§ **Exercise objective**: Examine each line of the data, and copy the ones containing "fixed".

▼▼▼

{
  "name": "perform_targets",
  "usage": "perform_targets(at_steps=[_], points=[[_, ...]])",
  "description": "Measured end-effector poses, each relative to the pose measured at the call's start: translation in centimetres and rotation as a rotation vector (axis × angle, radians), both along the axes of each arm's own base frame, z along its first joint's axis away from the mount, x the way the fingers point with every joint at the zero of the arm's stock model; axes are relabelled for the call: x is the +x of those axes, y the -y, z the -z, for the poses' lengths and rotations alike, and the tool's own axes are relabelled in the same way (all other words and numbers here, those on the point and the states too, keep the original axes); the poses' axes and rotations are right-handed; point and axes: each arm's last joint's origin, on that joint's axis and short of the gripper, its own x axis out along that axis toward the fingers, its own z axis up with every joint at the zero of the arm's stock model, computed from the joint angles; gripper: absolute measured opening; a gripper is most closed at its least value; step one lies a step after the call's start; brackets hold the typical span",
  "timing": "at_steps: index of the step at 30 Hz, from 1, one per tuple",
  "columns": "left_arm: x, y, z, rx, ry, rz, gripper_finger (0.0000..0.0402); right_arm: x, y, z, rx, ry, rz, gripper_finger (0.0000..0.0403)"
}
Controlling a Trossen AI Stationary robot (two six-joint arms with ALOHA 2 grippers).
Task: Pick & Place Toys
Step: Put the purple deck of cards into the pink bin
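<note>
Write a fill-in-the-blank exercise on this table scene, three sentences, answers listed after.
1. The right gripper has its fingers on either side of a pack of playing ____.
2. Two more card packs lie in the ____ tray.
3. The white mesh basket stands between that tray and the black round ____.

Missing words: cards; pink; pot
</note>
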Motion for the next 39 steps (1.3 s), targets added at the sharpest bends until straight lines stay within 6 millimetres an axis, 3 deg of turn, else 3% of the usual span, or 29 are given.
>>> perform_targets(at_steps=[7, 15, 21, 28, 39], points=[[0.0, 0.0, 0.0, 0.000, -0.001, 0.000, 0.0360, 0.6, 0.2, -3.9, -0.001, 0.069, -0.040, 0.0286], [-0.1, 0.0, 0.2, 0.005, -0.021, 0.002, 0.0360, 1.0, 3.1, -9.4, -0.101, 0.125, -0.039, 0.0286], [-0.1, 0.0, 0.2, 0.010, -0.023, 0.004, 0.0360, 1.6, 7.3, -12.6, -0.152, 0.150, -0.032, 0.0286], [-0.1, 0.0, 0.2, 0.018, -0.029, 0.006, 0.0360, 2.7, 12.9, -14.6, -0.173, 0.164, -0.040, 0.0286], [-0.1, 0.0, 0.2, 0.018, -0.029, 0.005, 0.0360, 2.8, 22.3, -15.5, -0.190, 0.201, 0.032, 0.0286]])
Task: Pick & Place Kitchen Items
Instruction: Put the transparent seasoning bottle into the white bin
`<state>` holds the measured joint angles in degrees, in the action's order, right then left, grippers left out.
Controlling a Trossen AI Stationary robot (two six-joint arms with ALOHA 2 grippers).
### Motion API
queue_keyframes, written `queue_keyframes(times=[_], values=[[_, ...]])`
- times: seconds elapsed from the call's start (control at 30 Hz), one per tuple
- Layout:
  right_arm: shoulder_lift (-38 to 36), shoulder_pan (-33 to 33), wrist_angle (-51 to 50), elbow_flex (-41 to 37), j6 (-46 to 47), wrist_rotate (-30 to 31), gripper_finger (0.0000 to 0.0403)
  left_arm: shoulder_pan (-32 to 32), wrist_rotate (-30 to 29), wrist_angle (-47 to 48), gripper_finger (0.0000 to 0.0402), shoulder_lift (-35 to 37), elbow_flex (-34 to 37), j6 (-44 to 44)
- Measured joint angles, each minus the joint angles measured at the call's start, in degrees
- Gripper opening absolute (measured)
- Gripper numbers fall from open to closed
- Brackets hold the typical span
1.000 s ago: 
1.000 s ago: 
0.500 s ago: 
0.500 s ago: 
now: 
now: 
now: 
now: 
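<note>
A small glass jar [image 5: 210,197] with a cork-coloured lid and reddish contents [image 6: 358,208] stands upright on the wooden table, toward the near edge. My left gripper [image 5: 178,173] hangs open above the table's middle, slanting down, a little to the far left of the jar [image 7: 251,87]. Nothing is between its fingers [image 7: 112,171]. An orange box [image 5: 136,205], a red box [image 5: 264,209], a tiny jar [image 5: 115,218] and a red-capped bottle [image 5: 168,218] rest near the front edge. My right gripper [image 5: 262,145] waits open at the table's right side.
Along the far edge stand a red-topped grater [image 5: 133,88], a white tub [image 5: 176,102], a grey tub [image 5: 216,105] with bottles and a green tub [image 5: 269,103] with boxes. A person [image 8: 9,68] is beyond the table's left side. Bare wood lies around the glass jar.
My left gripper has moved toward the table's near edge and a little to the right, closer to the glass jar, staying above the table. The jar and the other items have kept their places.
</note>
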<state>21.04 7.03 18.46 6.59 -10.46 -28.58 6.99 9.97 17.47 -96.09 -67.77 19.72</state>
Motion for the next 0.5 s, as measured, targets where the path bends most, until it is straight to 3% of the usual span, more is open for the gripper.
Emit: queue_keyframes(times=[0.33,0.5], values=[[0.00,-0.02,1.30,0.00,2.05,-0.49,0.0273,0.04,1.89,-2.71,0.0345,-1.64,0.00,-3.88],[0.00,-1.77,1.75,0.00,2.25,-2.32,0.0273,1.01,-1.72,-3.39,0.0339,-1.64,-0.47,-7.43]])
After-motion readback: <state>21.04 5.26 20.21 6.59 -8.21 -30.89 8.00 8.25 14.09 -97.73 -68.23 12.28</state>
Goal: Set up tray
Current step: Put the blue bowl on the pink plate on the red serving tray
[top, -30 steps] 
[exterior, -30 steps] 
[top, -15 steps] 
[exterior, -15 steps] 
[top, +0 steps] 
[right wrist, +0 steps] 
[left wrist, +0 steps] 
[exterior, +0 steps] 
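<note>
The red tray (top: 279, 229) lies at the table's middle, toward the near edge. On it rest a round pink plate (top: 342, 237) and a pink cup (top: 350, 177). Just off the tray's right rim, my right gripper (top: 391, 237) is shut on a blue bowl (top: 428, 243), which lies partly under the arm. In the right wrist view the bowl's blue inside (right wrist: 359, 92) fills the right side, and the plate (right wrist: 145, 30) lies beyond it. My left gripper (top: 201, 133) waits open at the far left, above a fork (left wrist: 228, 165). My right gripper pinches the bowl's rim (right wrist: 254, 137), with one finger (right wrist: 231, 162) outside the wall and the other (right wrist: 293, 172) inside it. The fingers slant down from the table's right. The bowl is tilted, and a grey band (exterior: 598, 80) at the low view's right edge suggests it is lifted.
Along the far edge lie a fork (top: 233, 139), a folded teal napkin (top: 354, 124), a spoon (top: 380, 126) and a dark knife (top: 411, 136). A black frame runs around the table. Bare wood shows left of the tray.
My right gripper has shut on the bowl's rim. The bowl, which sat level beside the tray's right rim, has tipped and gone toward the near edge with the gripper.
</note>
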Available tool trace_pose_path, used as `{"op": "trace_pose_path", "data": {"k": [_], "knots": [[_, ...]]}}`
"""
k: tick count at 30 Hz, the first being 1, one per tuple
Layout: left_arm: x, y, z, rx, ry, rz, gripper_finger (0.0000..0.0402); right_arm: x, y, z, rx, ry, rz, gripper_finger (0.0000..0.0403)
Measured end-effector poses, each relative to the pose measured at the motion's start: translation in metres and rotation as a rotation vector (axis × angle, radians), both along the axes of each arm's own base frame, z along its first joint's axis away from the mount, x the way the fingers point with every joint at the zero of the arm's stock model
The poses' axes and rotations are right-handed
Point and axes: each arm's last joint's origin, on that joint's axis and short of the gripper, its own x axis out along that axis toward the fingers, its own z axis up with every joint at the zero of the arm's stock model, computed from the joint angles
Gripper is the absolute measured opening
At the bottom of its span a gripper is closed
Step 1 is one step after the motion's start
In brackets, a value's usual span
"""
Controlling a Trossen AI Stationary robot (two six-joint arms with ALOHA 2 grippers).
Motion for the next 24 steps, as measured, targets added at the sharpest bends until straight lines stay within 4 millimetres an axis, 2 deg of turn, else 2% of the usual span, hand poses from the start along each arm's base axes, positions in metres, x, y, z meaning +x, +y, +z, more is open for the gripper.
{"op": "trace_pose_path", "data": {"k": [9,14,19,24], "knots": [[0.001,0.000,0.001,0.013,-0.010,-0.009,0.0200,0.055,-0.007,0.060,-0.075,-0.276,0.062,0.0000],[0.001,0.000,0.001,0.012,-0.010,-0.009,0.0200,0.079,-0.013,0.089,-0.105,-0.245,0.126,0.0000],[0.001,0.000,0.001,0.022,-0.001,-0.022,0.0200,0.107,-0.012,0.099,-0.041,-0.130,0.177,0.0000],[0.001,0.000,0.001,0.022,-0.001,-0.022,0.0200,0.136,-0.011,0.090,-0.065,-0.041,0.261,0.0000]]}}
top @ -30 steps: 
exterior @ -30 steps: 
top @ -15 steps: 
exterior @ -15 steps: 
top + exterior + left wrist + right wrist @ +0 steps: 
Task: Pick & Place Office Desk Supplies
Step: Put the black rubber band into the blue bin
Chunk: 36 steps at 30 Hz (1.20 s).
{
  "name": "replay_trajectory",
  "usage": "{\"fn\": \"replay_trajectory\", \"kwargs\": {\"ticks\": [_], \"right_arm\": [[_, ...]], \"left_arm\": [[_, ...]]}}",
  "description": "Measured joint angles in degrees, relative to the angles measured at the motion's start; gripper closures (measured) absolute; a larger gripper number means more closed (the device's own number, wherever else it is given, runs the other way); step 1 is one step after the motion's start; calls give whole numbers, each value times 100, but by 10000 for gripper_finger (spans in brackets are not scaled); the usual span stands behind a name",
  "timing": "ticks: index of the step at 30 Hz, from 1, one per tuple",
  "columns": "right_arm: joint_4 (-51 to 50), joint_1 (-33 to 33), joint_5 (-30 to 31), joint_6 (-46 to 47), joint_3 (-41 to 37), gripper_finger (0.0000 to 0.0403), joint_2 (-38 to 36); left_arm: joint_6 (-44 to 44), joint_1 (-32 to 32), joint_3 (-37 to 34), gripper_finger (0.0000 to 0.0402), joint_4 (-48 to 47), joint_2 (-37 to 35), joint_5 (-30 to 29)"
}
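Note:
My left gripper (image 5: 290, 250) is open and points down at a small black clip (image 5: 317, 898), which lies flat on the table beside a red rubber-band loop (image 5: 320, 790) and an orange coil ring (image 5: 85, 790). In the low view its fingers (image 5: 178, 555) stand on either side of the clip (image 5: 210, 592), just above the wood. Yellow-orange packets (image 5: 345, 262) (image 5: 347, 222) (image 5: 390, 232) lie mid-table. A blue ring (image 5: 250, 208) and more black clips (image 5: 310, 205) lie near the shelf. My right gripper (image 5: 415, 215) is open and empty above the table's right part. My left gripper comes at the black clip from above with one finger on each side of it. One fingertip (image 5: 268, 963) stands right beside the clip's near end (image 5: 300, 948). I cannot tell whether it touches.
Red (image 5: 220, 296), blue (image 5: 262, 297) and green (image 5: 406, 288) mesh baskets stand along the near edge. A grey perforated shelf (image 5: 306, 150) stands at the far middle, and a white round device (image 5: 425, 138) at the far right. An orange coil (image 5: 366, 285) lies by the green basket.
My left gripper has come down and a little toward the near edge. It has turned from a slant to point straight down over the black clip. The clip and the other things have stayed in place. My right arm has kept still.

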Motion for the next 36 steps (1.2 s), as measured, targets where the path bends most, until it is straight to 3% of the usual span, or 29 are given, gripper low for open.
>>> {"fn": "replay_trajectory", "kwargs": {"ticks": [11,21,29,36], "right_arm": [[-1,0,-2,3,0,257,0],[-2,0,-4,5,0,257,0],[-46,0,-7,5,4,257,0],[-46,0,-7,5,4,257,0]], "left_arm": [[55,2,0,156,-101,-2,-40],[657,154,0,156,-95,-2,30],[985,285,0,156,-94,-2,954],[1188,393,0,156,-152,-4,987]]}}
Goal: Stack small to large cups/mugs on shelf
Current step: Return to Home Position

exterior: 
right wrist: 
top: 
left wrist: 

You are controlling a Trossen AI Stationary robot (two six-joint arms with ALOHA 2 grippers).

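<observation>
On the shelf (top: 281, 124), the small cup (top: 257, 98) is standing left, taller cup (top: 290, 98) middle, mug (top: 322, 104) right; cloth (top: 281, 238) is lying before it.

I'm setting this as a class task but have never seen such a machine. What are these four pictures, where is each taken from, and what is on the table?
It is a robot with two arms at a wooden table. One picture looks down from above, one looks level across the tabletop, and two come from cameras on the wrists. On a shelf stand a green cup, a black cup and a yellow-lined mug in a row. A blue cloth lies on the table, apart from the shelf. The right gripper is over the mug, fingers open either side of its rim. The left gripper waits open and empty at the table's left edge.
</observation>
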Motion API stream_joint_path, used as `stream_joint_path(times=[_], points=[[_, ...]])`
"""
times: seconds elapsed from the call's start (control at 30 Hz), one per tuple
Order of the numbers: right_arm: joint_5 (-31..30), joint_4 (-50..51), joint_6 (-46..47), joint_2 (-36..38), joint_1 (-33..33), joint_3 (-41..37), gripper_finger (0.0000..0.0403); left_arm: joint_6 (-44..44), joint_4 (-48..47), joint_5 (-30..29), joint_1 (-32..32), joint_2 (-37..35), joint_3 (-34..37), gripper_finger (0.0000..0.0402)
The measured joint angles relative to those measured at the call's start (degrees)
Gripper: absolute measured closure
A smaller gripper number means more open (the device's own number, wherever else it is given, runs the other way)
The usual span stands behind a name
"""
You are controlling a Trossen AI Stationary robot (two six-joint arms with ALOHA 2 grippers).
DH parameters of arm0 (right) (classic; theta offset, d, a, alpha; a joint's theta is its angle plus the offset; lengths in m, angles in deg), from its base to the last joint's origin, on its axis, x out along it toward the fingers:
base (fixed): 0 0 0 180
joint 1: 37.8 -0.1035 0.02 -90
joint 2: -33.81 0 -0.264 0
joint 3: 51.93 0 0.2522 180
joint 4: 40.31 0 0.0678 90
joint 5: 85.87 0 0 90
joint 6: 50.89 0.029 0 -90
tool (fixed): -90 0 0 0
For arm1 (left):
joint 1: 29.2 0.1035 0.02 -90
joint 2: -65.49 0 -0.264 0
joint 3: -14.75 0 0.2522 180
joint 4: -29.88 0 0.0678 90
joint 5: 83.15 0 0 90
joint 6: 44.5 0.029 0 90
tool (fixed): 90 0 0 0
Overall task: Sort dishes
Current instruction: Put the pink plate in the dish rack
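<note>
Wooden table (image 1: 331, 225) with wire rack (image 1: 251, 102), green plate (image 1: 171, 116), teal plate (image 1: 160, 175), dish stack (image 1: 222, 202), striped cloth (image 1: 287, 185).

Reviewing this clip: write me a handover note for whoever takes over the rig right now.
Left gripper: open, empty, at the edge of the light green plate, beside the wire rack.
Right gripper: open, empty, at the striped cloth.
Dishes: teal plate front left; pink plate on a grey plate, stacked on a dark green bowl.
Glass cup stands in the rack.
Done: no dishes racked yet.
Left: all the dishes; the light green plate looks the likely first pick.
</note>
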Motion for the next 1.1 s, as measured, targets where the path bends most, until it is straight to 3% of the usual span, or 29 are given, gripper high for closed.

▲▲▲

§ **Written reply**:
base (fixed): 0 0 0 180
tool (fixed): -90 0 0 0
tool (fixed): 90 0 0 0

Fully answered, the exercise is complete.